Even though Intel generates more cash than all those companies.

------
johnklos
Intel is a one-trick pony. When all you have is x86, then x86 becomes the
answer to everything.

CISC offered an interesting advantage to RISC - if you have instructions for
everything, then given a long enough time frame, you could optimize the heck
out of each and every instruction, so the advantages of RISC would be minimal.

However, x86 is purely ugly hackery with such ridiculously variable
instruction lengths, a paucity of registers and enhancements which have been
made more in the interest of marketing than in actual progress (see Linus'
recent comments about AVX-512).

x86 still could be optimized, but you end up over a long enough time with what
we have now - so much extra silicon handling so many edge cases and making
attempts to eek tiny performance gains out of an ugly, horrible ISA that even
the best of what 2020 has to offer can't compete with a clean architecture
like ARM that doesn't have all that crappy legacy.

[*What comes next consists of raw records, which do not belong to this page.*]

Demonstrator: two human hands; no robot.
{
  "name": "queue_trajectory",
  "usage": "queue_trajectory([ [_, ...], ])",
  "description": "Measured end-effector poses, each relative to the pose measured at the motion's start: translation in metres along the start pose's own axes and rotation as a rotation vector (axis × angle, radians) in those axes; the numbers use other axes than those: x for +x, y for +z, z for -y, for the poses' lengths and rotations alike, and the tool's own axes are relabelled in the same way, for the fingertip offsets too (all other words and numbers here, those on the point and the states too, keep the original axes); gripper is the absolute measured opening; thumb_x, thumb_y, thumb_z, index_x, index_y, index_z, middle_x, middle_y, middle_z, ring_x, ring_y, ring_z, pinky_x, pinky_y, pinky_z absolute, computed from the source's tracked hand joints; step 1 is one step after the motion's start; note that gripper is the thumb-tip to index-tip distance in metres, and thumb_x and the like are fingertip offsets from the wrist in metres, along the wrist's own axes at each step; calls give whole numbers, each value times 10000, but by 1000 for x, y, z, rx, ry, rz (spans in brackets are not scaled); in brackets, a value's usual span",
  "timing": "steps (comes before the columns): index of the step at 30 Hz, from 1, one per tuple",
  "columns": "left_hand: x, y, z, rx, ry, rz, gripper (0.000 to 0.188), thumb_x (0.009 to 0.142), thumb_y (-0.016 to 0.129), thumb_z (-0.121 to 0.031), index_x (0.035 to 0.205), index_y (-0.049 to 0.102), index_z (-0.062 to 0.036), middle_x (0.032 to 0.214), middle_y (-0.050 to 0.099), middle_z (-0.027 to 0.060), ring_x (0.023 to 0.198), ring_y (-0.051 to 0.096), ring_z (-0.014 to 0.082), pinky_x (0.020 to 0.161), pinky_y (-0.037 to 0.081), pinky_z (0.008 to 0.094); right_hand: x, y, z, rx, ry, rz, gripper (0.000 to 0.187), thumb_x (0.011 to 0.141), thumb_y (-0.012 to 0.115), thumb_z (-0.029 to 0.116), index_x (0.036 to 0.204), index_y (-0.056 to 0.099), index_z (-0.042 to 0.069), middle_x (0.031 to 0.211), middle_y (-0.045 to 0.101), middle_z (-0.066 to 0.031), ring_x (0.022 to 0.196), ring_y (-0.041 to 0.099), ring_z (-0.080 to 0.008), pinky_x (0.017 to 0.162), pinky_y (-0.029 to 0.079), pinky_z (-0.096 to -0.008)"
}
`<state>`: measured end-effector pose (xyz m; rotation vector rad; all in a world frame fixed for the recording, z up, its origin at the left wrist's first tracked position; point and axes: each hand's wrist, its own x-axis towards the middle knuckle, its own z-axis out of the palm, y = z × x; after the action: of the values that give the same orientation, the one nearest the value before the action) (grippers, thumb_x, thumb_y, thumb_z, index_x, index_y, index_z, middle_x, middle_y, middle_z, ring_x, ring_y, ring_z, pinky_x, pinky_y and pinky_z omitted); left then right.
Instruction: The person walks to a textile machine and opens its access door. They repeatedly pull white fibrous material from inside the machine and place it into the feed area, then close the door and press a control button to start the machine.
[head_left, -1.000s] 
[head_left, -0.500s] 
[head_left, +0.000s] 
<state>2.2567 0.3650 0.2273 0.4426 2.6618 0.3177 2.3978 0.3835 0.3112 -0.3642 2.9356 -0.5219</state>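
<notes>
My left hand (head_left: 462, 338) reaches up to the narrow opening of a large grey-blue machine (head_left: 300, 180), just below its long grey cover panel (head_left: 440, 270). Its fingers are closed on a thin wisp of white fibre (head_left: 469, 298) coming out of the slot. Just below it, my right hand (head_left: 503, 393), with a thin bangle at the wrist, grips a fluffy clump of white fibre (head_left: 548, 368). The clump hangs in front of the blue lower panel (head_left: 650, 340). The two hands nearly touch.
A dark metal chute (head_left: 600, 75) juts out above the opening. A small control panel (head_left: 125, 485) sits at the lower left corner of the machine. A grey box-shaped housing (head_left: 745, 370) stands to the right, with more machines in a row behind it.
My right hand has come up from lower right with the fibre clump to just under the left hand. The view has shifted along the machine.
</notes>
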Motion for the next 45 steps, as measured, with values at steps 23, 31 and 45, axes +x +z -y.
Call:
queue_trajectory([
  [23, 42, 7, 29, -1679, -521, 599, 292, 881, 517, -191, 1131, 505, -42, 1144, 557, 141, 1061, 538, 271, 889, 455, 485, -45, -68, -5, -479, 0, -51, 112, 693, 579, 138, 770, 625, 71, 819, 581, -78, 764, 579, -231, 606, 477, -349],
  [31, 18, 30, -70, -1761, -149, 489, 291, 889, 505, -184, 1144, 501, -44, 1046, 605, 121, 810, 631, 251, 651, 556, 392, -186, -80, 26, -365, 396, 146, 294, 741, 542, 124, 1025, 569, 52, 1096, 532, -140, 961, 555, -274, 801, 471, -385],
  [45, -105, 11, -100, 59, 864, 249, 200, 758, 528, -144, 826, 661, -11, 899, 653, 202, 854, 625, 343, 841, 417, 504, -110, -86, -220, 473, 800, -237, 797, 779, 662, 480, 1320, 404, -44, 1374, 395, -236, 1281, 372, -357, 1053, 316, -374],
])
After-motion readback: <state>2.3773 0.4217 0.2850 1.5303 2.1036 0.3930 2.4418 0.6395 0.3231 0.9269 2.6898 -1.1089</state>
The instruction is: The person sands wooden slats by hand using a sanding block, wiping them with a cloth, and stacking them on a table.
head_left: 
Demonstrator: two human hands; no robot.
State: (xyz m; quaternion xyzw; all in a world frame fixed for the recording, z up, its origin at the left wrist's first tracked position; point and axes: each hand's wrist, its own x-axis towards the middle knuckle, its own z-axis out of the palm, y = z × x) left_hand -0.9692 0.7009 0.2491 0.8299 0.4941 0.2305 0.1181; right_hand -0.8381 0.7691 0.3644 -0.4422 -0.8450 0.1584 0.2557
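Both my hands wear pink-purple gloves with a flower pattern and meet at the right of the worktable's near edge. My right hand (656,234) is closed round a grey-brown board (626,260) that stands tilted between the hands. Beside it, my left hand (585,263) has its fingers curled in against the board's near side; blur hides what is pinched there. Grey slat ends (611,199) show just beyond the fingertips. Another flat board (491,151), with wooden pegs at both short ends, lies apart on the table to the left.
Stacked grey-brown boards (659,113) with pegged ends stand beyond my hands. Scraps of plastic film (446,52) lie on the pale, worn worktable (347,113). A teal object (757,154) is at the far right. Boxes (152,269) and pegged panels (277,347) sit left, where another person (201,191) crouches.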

The fact that AMD has outperformed Intel is also telling - AMD went back to
the drawing board, probably not just proverbially, and reinvented ways to get
that horrible instruction set to perform better, which is probably something
Intel has wished they had the foresight to start to do ten years ago.

It's also telling that Intel's security has been as bad as it has - it shows
that Intel has cared about performance to the precise detriment of security.
It doesn't matter how many billions of dollars of legacy you have pushing the
architecture if you're constantly operating at a pronounced disadvantage.

Even now, Intel is pretending that their big / little x86 cores is something
new. ARM has been doing that for almost a decade.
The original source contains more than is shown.